● **Goal of the exercise**
Each record below must be reproduced exactly as it reads, with its images omitted.
*** Opening of Data for this exercise ***
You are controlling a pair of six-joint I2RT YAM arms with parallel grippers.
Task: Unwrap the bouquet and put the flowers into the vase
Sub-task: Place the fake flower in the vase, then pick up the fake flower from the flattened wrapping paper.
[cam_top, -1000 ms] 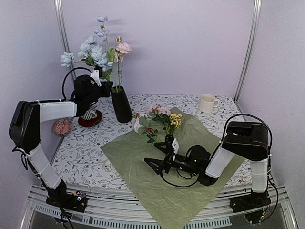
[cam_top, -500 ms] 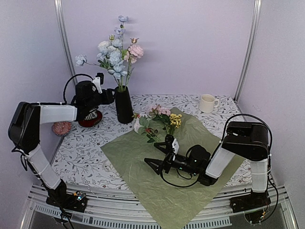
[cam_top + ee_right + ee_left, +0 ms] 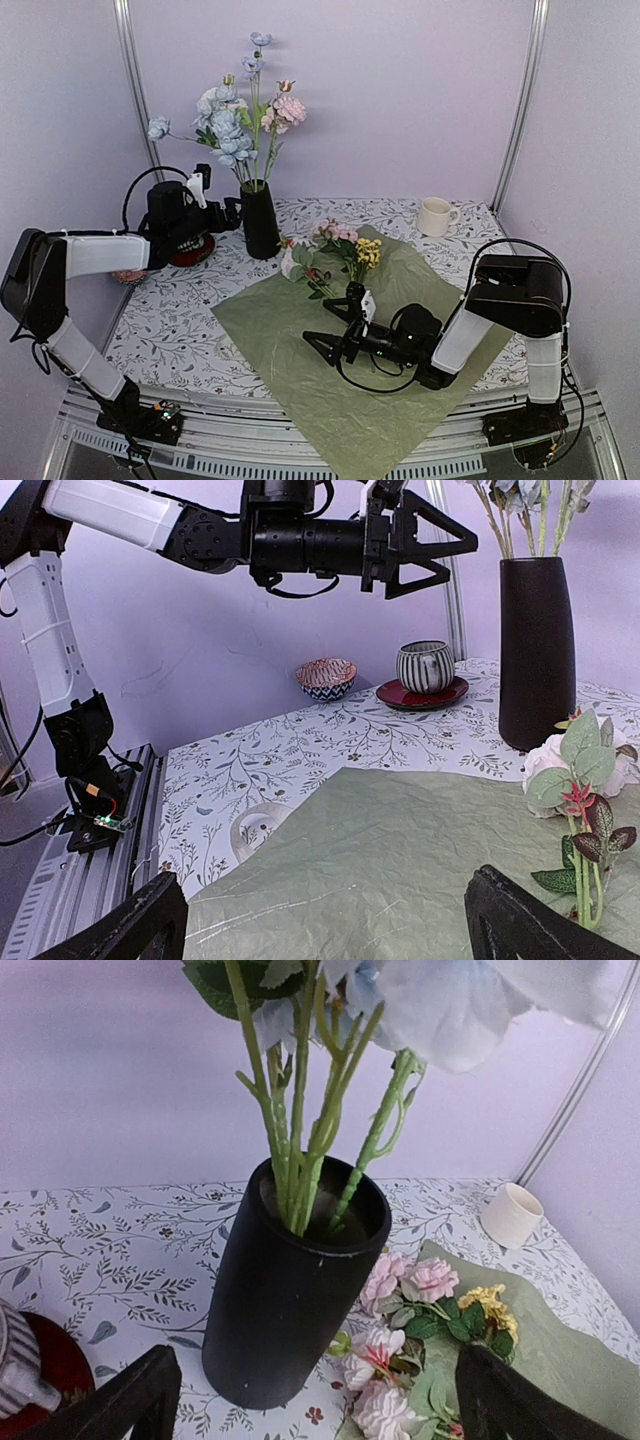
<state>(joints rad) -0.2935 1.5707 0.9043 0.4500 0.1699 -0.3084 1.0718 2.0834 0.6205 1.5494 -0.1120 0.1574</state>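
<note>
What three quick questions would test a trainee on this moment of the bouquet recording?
1. True or false: the left end effector is clamped on the stems in the vase.
2. Where do the loose flowers lie? A, in the white mug; B, at the far edge of the green paper, near the vase; C, in the right end effector.
3. What stands on the red saucer?
Key: 1 false, it is open and holds nothing; 2 B; 3 the striped cup.
</note>
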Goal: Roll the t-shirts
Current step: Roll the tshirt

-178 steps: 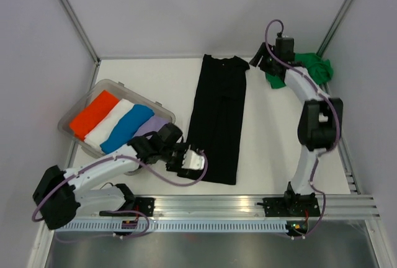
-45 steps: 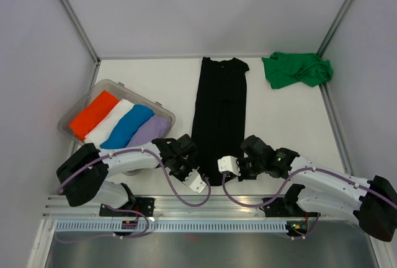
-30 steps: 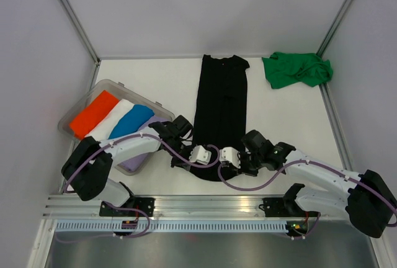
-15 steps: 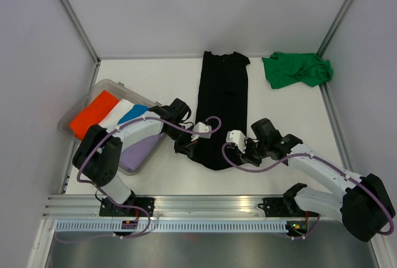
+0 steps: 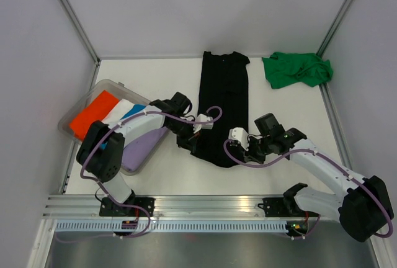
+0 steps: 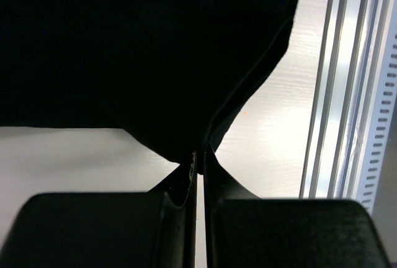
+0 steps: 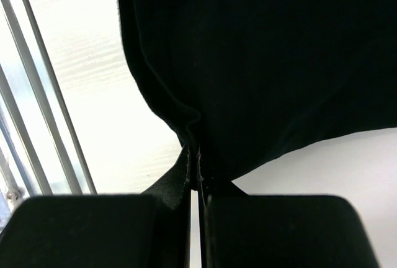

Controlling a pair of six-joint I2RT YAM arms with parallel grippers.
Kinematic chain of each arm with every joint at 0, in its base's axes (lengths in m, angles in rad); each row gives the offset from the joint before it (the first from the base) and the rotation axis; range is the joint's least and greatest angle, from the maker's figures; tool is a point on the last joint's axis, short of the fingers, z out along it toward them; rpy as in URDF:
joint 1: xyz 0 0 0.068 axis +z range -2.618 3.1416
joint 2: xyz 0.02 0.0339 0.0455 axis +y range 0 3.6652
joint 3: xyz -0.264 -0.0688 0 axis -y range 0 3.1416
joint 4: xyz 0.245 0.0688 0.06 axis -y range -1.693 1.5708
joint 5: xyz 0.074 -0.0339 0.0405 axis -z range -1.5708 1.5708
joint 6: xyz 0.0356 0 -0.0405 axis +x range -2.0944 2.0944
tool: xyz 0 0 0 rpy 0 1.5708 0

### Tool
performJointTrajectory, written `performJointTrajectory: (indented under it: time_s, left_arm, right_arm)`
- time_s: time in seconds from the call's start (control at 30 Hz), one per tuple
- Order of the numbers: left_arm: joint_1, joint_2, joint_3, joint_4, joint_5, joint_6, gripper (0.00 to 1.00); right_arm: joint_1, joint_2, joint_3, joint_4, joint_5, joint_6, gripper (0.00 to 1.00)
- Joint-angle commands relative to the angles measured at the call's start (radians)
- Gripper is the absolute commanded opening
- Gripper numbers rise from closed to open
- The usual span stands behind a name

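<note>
Here we note left gripper and right gripper both clamped on the black t-shirt, near hem.

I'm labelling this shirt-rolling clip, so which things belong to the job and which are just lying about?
Job: black shirt, pinched at its near hem by left claw and right claw; green shirt, crumpled at the far right.
Lying about: bin; rolled cloths in it.
</note>
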Motion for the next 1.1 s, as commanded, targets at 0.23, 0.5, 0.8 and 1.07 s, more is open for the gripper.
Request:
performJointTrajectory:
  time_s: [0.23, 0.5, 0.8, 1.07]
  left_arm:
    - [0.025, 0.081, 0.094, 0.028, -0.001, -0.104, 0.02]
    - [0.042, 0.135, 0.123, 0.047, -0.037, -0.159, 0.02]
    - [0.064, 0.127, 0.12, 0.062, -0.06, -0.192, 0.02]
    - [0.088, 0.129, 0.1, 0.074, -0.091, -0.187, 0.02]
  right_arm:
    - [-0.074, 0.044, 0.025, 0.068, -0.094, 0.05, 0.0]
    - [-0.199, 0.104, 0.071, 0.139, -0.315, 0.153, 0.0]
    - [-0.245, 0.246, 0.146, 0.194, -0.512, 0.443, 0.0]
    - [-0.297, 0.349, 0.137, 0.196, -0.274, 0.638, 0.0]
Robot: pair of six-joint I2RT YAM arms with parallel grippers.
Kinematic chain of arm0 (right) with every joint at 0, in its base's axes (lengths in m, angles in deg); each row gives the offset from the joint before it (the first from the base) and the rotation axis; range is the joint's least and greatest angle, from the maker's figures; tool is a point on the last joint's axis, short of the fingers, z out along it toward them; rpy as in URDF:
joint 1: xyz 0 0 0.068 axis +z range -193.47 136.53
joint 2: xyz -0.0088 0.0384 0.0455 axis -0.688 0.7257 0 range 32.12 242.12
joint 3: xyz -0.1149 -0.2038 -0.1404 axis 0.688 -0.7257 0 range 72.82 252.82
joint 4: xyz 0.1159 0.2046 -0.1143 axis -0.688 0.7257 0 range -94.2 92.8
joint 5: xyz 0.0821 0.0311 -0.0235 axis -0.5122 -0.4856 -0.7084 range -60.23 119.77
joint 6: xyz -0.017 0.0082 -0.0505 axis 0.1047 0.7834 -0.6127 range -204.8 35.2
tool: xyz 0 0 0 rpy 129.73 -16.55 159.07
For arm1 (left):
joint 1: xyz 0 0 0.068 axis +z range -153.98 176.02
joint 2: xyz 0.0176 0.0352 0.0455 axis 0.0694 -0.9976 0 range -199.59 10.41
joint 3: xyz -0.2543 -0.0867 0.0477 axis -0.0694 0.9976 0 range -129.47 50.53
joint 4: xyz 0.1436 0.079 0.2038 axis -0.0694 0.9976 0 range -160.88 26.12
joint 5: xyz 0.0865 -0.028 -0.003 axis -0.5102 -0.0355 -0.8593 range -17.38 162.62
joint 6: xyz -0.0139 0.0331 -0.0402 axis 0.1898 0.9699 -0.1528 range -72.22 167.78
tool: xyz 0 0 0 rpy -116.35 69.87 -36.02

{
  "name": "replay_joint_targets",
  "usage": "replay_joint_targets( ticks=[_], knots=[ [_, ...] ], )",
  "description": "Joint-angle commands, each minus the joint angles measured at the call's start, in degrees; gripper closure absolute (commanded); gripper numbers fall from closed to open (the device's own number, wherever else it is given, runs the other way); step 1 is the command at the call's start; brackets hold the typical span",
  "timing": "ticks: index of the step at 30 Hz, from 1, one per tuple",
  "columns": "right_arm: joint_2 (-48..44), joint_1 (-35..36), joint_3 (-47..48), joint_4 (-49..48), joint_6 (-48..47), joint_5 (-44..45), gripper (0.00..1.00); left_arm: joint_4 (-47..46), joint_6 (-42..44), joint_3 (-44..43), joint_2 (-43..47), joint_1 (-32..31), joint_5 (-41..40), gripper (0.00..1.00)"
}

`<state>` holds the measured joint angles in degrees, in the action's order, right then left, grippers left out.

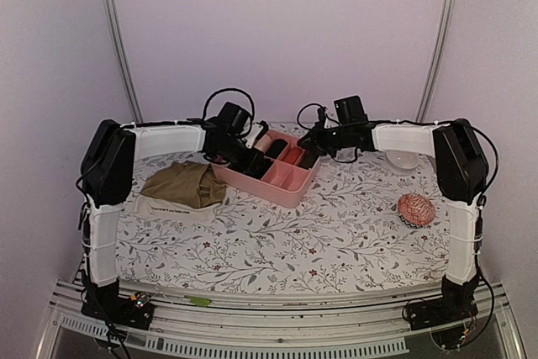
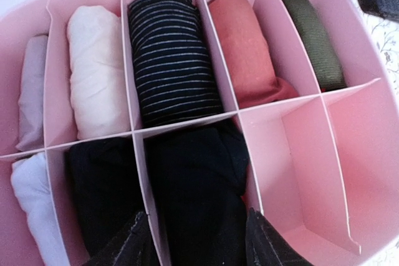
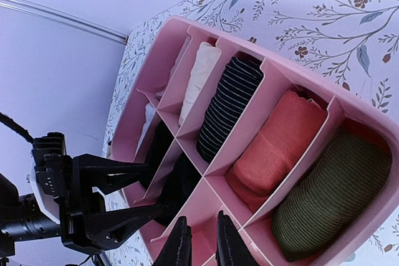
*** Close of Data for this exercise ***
● **Output below**
You are controlling a pair of six-joint I2RT YAM arms with parallel grippers.
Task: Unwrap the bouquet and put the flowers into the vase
Sub-task: Place the fake flower in the vase, then pick up the fake flower from the flattened wrapping paper.
[cam_top, -1000 ms] 
[cam_top, -500 ms] 
[cam_top + ee_right + ee_left, +0 ms] 
<state>(joints rad) -0.2935 1.5707 0.9043 0.4500 0.1699 -0.3084 1.0718 2.0834 0.6205 1.5494 -0.1120 0.1574</state>
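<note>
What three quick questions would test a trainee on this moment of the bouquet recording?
1. True or false: the left end effector is clamped on the stems in the vase.
2. Where do the loose flowers lie? A, in the white mug; B, at the far edge of the green paper, near the vase; C, in the right end effector.
3. What stands on the red saucer?
Key: 1 false, it is open and holds nothing; 2 B; 3 the striped cup.
</note>
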Goal: Roll the t-shirts
Current step: Roll the tshirt

-178 steps: 
-45 steps: 
-30 steps: 
-15 steps: 
+0 steps: 
+0 steps: 
+0 steps: 

Controlling a pair of six-joint I2RT YAM arms with parallel grippers.
Kinematic chain of each arm with every joint at 0, in its base's axes (lengths in m, angles in rad); each row gives the offset from the joint before it (the first from the base) and the rotation axis; range is the joint's least and greatest angle, from the maker's figures; tool is a point on the last joint's axis, short of the fingers, z out along it toward them; rpy as in URDF:
joint 1: xyz 0 0 0.068 axis +z range -2.618 3.1416
joint 2: xyz 0.02 0.0339 0.0455 axis +y range 0 3.6652
joint 3: xyz -0.264 -0.0688 0 axis -y range 0 3.1416
joint 4: xyz 0.245 0.0688 0.06 axis -y range -1.693 1.5708
joint 5: xyz 0.074 -0.0339 0.0405 axis -z range -1.5708 1.5708
joint 6: xyz 0.0356 0 -0.0405 axis +x range -2.0944 2.0944
tool: xyz 0 0 0 rpy 0 1.5708 0

### Tool
performJointTrajectory, written `performJointTrajectory: (indented under it: time_s, left_arm, right_arm)`
- time_s: time in seconds from the call's start (control at 30 Hz), one per tuple
- Order of the numbers: left_arm: joint_1, joint_2, joint_3, joint_4, joint_5, joint_6, gripper (0.00 to 1.00); right_arm: joint_1, joint_2, joint_3, joint_4, joint_5, joint_6, gripper (0.00 to 1.00)
- Joint-angle commands relative to the angles measured at the call's start (radians)
- Gripper is the absolute commanded opening
- Gripper numbers rise from closed to open
- The usual span stands behind a name

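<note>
Here we note left gripper and right gripper both clamped on the black t-shirt, near hem.

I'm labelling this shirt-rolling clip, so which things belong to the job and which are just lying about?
Job: black shirt, pinched at its near hem by left claw and right claw; green shirt, crumpled at the far right.
Lying about: bin; rolled cloths in it.
</note>
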Motion for the next 1.1 s, as commanded, targets at 0.23, 0.5, 0.8 and 1.07 s, more is open for the gripper.
Request:
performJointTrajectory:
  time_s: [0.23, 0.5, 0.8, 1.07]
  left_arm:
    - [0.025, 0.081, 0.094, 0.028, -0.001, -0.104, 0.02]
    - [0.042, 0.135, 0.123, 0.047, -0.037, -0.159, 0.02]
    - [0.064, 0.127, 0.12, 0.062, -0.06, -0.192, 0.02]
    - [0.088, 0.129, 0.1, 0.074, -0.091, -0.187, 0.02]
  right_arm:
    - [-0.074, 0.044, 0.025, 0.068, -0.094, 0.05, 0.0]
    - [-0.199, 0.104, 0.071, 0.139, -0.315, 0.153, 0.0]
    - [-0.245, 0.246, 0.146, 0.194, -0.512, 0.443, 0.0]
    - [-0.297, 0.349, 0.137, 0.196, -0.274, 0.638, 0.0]
Robot: pair of six-joint I2RT YAM arms with parallel grippers.
Kinematic chain of arm0 (right) with every joint at 0, in its base's axes (lengths in m, angles in deg); each row gives the offset from the joint before it (the first from the base) and the rotation axis; range is the joint's least and greatest angle, from the maker's figures; tool is a point on the last joint's axis, short of the fingers, z out along it toward them; rpy as in URDF:
joint 1: xyz 0 0 0.068 axis +z range -193.47 136.53
joint 2: xyz -0.0088 0.0384 0.0455 axis -0.688 0.7257 0 range 32.12 242.12
joint 3: xyz -0.1149 -0.2038 -0.1404 axis 0.688 -0.7257 0 range 72.82 252.82
joint 4: xyz 0.1159 0.2046 -0.1143 axis -0.688 0.7257 0 range -94.2 92.8
joint 5: xyz 0.0821 0.0311 -0.0235 axis -0.5122 -0.4856 -0.7084 range -60.23 119.77
joint 6: xyz -0.017 0.0082 -0.0505 axis 0.1047 0.7834 -0.6127 range -204.8 35.2
tool: xyz 0 0 0 rpy 129.73 -16.55 159.07
For arm1 (left):
joint 1: xyz 0 0 0.068 axis +z range -153.98 176.02
joint 2: xyz 0.0176 0.0352 0.0455 axis 0.0694 -0.9976 0 range -199.59 10.41
joint 3: xyz -0.2543 -0.0867 0.0477 axis -0.0694 0.9976 0 range -129.47 50.53
joint 4: xyz 0.1436 0.079 0.2038 axis -0.0694 0.9976 0 range -160.88 26.12
joint 5: xyz 0.0865 -0.028 -0.003 axis -0.5102 -0.0355 -0.8593 range -17.38 162.62
joint 6: xyz -0.0139 0.0331 -0.0402 axis 0.1898 0.9699 -0.1528 range -72.22 167.78
tool: xyz 0 0 0 rpy -116.35 69.87 -36.02

{
  "name": "replay_joint_targets",
  "usage": "replay_joint_targets( ticks=[_], knots=[ [_, ...] ], )",
  "description": "Joint-angle commands, each minus the joint angles measured at the call's start, in degrees; gripper closure absolute (commanded); gripper numbers fall from closed to open (the device's own number, wherever else it is given, runs the other way); step 1 is the command at the call's start; brackets hold the typical span",
  "timing": "ticks: index of the step at 30 Hz, from 1, one per tuple",
  "columns": "right_arm: joint_2 (-48..44), joint_1 (-35..36), joint_3 (-47..48), joint_4 (-49..48), joint_6 (-48..47), joint_5 (-44..45), gripper (0.00..1.00); left_arm: joint_4 (-47..46), joint_6 (-42..44), joint_3 (-44..43), joint_2 (-43..47), joint_1 (-32..31), joint_5 (-41..40), gripper (0.00..1.00)"
}

`<state>` holds the measured joint angles in degrees, in the action's order, right then left, grippers left out.

The answer stands, and there is nothing more to add.